The Challenge: Deploying neural network updates directly to production can cause catastrophic failures if the model degrades.

The Implementation: A fully automated GitOps progressive delivery pipeline. An ArgoCD Image Updater securely polls ECR for new tagged builds and triggers Argo Rollouts. These deployments are treated as Canary Rollouts, progressing through weighted traffic splits managed dynamically by the NGINX Ingress Controller, accompanied by automated inference smoke tests before a full promotion.

Multi-Node AWS Spot Resilience

The Challenge: Securing 70-90% savings via Spot Instances comes with the risk of spontaneous termination events.

The Implementation: Node groups were diversified across m7i-flex.large, c7i-flex.large, and t3.small EC2 types to ensure extreme fulfillment predictability. Resilience is enforced via Pod Disruption Budgets (PDB) and native 2-minute interruption handling, guaranteeing zero-downtime operation despite volatile hardware lifecycles.

Mature DevSecOps Pipeline

The Security Posture: Container images meant for production retail environments must be tightly secured before touching the ECR boundary.

The Strategy: Zero-trust deployment flows utilizing short-lived AWS STS credential tokens mapped to GitHub Actions (OIDC). Push triggers are blocked by hardened quality gates spanning ruff linting, dependency sweeps using pip-audit, and deep container/OS vulnerability scanning via Trivy for high/critical CVEs.

Full System Architecture

flowchart TB
    Client(["Store Manager / Client API"])
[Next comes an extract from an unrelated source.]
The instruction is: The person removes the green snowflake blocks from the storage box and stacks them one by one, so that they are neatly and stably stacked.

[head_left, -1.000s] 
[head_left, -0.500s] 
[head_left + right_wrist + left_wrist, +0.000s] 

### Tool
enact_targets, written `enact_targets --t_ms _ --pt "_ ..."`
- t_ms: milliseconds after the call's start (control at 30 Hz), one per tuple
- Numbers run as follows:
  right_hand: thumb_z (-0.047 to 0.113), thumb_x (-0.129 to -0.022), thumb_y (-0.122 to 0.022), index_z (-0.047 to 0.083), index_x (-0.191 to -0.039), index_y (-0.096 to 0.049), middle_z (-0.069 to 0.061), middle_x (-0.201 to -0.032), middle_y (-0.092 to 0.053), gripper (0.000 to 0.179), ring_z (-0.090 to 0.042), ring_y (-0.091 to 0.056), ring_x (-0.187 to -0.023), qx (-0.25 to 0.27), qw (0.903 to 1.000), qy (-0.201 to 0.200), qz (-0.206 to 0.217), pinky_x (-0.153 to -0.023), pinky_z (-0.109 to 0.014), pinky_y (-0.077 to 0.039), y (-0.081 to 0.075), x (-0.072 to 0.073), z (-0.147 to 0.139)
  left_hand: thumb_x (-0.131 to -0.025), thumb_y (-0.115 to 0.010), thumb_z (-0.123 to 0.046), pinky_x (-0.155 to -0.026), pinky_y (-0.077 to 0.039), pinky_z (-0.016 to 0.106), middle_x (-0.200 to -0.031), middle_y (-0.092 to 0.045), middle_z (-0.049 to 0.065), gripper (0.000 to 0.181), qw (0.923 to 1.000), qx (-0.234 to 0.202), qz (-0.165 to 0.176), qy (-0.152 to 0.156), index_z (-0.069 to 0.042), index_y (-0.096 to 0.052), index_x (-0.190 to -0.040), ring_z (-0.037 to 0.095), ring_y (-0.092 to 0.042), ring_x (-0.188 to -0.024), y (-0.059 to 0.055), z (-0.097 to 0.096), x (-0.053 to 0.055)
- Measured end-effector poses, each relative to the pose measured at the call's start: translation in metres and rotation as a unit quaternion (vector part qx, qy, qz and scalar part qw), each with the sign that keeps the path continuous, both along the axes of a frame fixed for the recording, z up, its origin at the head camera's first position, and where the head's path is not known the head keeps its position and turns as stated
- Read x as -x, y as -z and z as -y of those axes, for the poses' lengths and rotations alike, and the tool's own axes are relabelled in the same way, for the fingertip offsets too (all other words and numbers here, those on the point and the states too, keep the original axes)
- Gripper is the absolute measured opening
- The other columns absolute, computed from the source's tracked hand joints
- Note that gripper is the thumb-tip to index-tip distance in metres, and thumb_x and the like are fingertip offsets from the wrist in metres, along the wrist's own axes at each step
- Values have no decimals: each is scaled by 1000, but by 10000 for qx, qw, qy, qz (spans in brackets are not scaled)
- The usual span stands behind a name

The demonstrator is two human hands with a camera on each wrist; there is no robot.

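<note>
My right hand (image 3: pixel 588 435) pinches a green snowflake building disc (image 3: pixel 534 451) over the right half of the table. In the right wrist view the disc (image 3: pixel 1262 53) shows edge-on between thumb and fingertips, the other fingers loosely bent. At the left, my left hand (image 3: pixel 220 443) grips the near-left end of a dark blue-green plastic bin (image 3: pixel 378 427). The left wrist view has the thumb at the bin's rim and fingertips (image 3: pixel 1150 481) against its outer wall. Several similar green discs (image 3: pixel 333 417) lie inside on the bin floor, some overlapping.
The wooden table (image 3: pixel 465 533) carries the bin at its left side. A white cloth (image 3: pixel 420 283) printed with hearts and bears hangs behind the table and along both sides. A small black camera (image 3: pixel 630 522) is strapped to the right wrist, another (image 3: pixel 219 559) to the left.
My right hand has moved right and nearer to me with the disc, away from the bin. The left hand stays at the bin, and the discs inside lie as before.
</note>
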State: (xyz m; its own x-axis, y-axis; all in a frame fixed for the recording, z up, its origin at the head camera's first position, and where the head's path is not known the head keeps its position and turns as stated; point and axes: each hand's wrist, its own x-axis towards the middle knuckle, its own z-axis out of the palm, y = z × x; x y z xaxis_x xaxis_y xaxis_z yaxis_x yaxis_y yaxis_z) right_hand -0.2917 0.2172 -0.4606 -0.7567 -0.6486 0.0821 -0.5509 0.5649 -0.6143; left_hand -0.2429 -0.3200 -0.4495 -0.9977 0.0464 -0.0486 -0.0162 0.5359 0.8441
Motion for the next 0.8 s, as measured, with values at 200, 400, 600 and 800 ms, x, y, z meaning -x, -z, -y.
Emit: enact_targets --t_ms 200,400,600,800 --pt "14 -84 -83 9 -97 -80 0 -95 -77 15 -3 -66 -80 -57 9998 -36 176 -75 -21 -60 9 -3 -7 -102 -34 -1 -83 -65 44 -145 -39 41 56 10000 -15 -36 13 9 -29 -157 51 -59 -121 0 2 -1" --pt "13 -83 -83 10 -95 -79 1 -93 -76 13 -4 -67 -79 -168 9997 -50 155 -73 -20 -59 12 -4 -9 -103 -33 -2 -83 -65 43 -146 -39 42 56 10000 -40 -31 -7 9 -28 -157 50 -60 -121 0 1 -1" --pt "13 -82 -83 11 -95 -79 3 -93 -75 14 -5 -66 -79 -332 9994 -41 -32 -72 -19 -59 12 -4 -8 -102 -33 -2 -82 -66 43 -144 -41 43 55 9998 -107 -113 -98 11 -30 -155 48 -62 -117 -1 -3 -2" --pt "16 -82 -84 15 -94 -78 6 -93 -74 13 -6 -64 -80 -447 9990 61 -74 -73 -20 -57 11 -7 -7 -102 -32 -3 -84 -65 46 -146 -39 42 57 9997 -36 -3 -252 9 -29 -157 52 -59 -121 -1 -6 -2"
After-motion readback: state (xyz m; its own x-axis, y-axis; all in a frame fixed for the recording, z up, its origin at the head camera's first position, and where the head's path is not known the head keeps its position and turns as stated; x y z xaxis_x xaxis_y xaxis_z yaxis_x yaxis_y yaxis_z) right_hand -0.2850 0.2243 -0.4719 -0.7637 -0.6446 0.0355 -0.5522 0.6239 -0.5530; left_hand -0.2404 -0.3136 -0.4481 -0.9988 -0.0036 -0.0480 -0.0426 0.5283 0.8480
    subgraph CICD["CI/CD Pipeline"]
        GH["GitHub Repository"] -->|Push to main| Actions["GitHub Actions"]
        Actions -->|"Lint, Test, Scan"| SecurityGate{"Trivy + pip-audit"}
        SecurityGate -->|Pass| Build["Docker Build + Push"]
    end

    subgraph AWS["AWS Cloud"]
        direction TB
        ECR[("Amazon ECR")]

        subgraph EKS["Amazon EKS Cluster"]
            direction TB
            NGINX["NGINX Ingress Controller"]
            HPA[["HPA: 70% CPU, Min 2, Max 3"]]
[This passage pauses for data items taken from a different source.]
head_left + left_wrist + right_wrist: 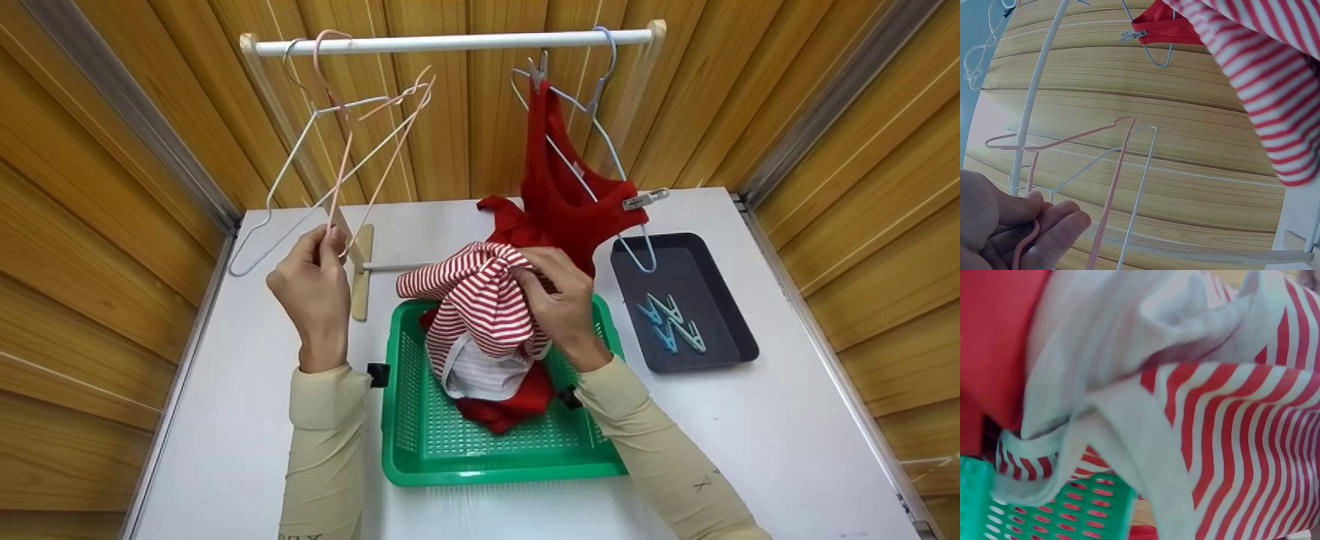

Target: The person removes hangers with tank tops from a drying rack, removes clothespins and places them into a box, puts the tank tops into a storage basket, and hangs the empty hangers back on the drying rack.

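Note:
Between thumb and fingers my left hand [315, 281] pinches a pink wire hanger [341, 176], whose hook is over the white rail; the left wrist view shows its wire [1109, 202] running past the fingers. My right hand [559, 296] grips a red-and-white striped garment [487, 300] by its bunched upper part, above a green basket [502, 476]. The garment's pale inside [1168, 332] faces the right wrist camera. Some red cloth [506, 409] lies beneath it in the basket. Just behind the right hand hangs a red sleeveless top [555, 202].
The white rail [457, 43] spans the back. A white hanger [281, 180] hangs beside the pink one; a blue hanger [611, 142] bears the red top, fastened with metal clips [645, 199]. At right, a dark tray [720, 300] holds several plastic clothespins [679, 326]. Wood-look panels surround the table.

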Available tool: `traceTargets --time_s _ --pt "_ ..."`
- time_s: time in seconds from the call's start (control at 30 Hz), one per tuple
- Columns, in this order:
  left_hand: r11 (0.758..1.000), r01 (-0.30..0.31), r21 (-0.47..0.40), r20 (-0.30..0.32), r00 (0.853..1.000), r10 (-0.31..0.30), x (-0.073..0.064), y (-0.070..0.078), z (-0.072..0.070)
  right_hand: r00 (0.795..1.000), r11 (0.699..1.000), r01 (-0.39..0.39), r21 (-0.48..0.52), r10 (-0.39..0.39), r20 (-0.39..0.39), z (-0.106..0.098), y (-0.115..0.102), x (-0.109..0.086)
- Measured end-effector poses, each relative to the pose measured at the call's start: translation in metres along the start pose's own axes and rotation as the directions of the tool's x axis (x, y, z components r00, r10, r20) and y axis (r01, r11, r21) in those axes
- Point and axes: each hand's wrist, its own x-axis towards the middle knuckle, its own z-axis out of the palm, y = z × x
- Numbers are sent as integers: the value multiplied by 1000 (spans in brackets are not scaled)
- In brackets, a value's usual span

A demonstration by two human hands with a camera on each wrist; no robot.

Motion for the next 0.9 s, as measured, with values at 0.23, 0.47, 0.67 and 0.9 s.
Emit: traceTargets --time_s 0.23,0.47,0.67,0.9 --pt "1000 -17 -12 4 1000 17 -1 1 -1 995 995 97 36 -98 34 -18 -17 -4" --pt "1000 -3 -3 11 1000 3 -2 2 0 890 973 232 1 -212 403 -30 -7 -25" --pt "1000 7 12 10 1000 -7 -1 2 1 711 992 14 -122 76 699 -32 -10 -35" --pt "999 -5 37 17 1000 5 3 3 3 707 922 -154 -356 354 612 -18 -4 -31"
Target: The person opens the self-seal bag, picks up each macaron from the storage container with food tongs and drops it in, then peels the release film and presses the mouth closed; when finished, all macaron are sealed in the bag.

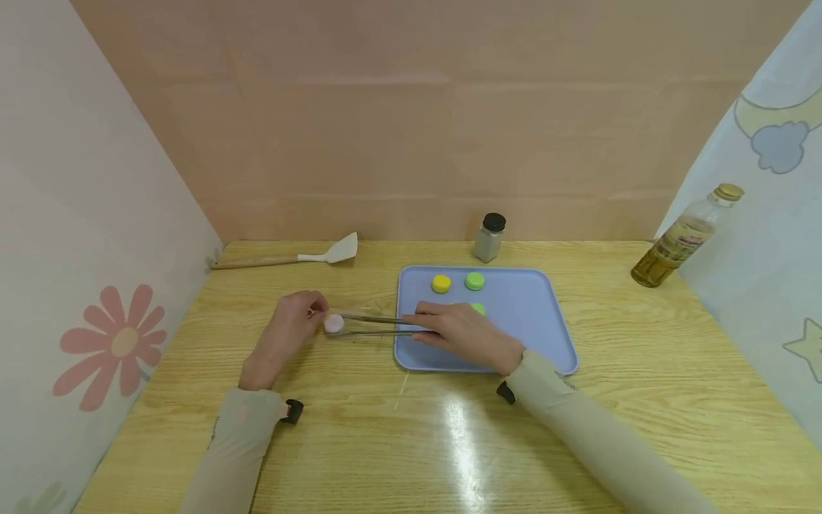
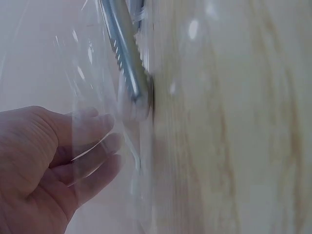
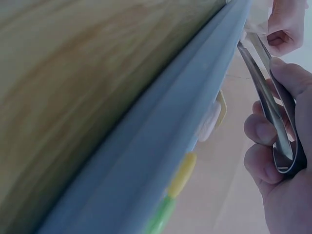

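Observation:
My right hand (image 1: 459, 332) grips a pair of metal tongs (image 1: 385, 320), reaching left over the tray's edge. At the tips of the tongs is a small pale pink macaron (image 1: 334, 324), low over the table. My left hand (image 1: 297, 321) pinches a clear plastic bag (image 2: 90, 161) beside those tips; the thin film shows over its fingers in the left wrist view. The macaron and tips seem to lie within the bag, though the clear film makes its edges hard to trace. A blue tray (image 1: 526, 321) under my right hand bears yellow macarons (image 1: 441, 284) and green macarons (image 1: 475, 280), partly hidden by the hand.
Behind the tray stands a small jar (image 1: 489, 241) with a black lid. A white spatula (image 1: 342, 248) with a wooden handle lies at the back left. An oil bottle (image 1: 681, 239) stands at the back right. Cloth-like walls (image 1: 411, 128) border the wooden table (image 1: 359, 442).

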Action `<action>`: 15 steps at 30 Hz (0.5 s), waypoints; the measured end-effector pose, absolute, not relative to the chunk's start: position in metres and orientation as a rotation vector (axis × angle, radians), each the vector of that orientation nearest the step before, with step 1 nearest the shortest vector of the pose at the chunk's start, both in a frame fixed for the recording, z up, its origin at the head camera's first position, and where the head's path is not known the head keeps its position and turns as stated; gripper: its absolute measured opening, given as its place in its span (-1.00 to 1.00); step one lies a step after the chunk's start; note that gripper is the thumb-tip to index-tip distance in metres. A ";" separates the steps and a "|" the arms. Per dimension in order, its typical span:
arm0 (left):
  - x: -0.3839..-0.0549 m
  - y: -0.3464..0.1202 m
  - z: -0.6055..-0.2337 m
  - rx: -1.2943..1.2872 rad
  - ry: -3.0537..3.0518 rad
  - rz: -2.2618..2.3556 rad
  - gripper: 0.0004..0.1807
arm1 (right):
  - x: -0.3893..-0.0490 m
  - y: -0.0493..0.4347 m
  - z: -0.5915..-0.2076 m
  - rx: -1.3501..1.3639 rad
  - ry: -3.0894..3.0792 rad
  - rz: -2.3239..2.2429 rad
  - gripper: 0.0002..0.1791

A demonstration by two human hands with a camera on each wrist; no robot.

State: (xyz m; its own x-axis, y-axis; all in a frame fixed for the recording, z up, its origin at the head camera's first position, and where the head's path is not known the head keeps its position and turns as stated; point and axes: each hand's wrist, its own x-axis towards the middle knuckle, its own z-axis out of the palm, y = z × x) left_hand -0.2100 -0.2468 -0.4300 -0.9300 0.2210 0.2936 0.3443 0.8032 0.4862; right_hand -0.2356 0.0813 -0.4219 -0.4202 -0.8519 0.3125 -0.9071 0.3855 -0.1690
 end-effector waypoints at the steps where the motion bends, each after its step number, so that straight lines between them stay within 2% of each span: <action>1: -0.210 -0.247 -0.430 -0.444 -2.765 -0.813 -0.92 | -0.236 0.079 -0.422 1.588 -2.464 0.480 -0.63; 15: -0.211 -0.248 -0.431 -0.424 -2.766 -0.841 -0.95 | -0.241 0.053 -0.427 1.627 -2.430 0.477 -0.61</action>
State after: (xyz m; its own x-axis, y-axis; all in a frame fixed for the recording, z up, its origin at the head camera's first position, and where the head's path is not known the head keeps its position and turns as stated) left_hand -0.2110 -0.2480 -0.4311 -0.9345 0.2086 0.2886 0.3340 0.7947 0.5069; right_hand -0.2405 0.0525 -0.4265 -0.3859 -0.8650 0.3206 -0.9220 0.3502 -0.1649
            subgraph Rollout["Argo Rollout - Canary"]
                Stable["Stable Pods 80-100%"]
                Canary["Canary Pod 0-20%"]
            end

            subgraph SmokeTest["AnalysisRun"]
                Job["Inference Smoke Test"]
            end

            subgraph Observability["Observability"]
                Prometheus[("Prometheus")]
                Grafana["Grafana"]
            end

            NGINX -->|"Weighted Split"| Stable
            NGINX -.->|"Canary Traffic"| Canary
            Job -.->|"Validates"| Canary
            HPA -.->|"Scales"| Rollout
            Prometheus -.->|"Scrapes"| Stable
            Grafana -.->|"Queries"| Prometheus
        end

        subgraph GitOps["GitOps Control Plane"]
            ArgoCD["ArgoCD"]
            ImgUpdater["Image Updater"]
        end

        Build -->|Push Image| ECR
        ImgUpdater -.->|"Polls ECR"| ECR
        ImgUpdater ==>|"Updates Tag"| ArgoCD
        ArgoCD -.->|"Watches Git"| GH
        ArgoCD ==>|"Syncs"| EKS
    end

    Client ==>|"GET /"| NGINX
    Client -.->|"GET /grafana"| NGINX

The routing infrastructure is underpinned by an NGINX Ingress Controller handling Layer 7 traffic routing and canary traffic splitting. Microservices communicate strictly inside the AWS VPC footprint.

The cluster is constantly supervised by a Prometheus and Grafana LGTM observability suite, pulling application metrics via FastAPI instrumentation and node-level behaviors while logs are aggregated via Loki and Promtail. Deployments map closely to HPA definitions, aggressively scaling the pods based on dynamic metric thresholds.